As we launch into 2022, I think many will agree the past two years have been a rollercoaster of challenges. As I write this, we now face a new health crisis caused by the spread of the Omicron variant. As career professionals, we are the calm in the storm. We help clients follow their passion and find purposeful careers while we’re all immersed in a world of chaos. To be able to weather the storm, we need to be flexible and prepared. There is a way to protect your energy while you help those navigating through turbulent times. Let me introduce you to the seven resiliency muscles all career professionals need.

What is Resiliency?

So, what does the word “resiliency” mean? Most people would say it is the ability to bounce back from challenges, and I agree.  But I also like taking a proactive approach to being resilient. I consider self-care as being the foundation for our body and mind to withstand disruption and to recover well from it when it does enter our lives. Being a yo-yo — bouncing back and forth — can be very energy-draining and stressful, but we will recover stronger if we’re equipped to withstand the storm of change. The HeartMath Institute defines resilience as “The capacity to prepare for, recover from and adapt in the face of stress, adversity, trauma, or tragedy.”

A Method for Building Inner Resiliency

I learned about building inner resiliency through a program called Prosilience, developed by Linda Hoopes.

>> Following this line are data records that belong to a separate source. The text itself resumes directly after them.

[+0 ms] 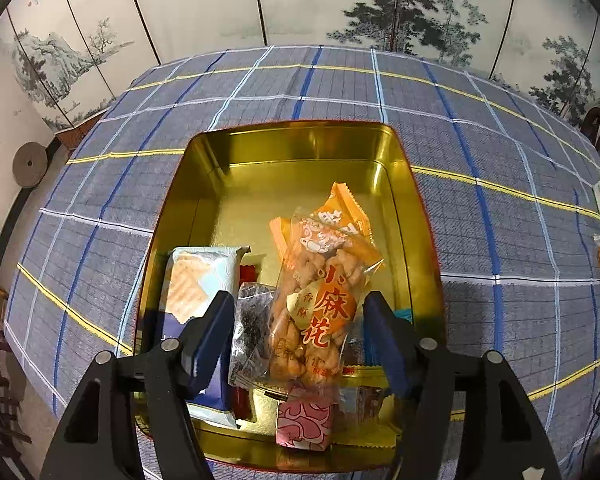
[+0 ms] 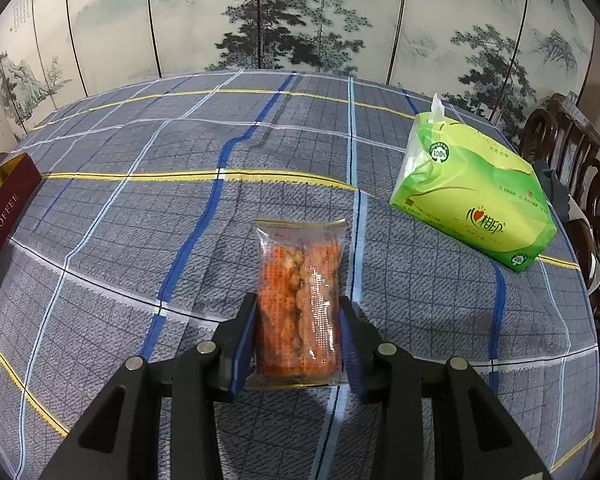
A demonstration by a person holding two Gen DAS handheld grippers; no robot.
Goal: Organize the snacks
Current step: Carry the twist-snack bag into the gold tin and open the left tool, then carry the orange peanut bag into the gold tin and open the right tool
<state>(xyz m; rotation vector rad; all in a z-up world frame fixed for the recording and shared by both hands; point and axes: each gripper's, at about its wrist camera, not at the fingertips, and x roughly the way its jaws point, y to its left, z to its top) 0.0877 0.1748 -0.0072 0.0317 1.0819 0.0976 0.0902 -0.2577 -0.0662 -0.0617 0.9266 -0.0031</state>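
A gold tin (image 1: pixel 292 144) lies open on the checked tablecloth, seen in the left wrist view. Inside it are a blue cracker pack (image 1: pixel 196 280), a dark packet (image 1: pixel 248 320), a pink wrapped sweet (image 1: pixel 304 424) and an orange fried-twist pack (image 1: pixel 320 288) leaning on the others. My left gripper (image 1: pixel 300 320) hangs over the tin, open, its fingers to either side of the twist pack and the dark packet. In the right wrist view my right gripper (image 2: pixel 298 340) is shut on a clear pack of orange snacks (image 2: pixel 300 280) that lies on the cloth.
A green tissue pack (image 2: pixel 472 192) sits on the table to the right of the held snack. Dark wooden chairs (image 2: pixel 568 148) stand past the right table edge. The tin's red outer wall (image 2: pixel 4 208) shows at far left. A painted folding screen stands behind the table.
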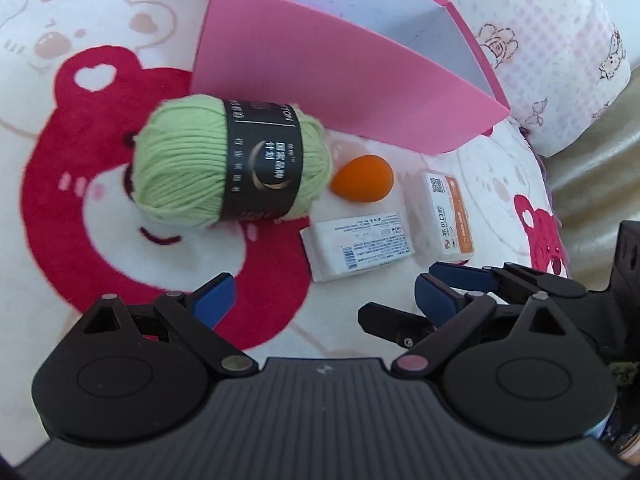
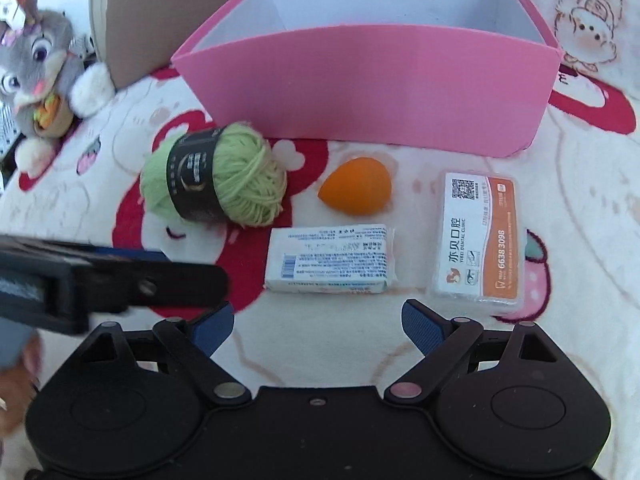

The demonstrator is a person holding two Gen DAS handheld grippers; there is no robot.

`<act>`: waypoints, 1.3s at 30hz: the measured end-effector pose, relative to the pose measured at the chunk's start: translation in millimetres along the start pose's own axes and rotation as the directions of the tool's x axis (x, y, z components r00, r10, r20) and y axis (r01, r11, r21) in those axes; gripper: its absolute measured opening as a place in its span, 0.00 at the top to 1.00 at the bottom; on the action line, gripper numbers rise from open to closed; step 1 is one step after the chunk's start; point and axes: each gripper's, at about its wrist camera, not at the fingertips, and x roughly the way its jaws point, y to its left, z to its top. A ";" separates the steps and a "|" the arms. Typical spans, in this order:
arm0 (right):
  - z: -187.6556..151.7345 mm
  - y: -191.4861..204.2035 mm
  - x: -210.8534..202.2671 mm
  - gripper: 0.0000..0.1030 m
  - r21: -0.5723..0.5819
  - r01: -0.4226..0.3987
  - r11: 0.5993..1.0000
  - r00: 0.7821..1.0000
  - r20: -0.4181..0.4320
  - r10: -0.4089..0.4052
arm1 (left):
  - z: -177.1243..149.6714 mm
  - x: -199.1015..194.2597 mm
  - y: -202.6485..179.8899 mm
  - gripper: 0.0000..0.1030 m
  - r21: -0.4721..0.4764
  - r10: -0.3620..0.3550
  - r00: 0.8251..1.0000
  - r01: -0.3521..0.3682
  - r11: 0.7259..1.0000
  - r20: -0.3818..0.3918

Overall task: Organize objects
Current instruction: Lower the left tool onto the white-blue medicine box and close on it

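An open pink box [image 1: 340, 76] [image 2: 376, 88] stands at the back, its inside white and bare where visible. In front lie a green yarn ball with a black band [image 1: 228, 164] [image 2: 212, 176], an orange teardrop sponge [image 1: 362, 179] [image 2: 356, 186], a white tissue pack [image 1: 358, 246] [image 2: 332, 260] and a clear dental floss box with an orange label [image 1: 446, 214] [image 2: 480, 240]. My left gripper [image 1: 324, 300] is open and empty, short of the tissue pack. My right gripper [image 2: 316, 324] is open and empty, just before the tissue pack; it also shows in the left wrist view [image 1: 456, 280].
Everything lies on a white blanket with red bear prints [image 1: 72, 200] [image 2: 580, 280]. A grey plush rabbit [image 2: 36, 68] sits at the far left beside a brown board [image 2: 160, 8]. A pink patterned pillow [image 1: 540, 40] lies right of the box. The left gripper's body [image 2: 100, 280] crosses the left side.
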 end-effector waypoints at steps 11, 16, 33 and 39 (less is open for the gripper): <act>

There are so many golden nuggets in Linda Hoopes’s book, Prosilience: Building Your Resilience for a Turbulent World. The real gem of this program is the concept behind the seven resiliency muscles; muscles that are for learning purposes only, not actual physiological muscles. Each of us have these seven muscles; it’s the level of strength we possess and how/when we make use of the muscles that dictates our overall resiliency.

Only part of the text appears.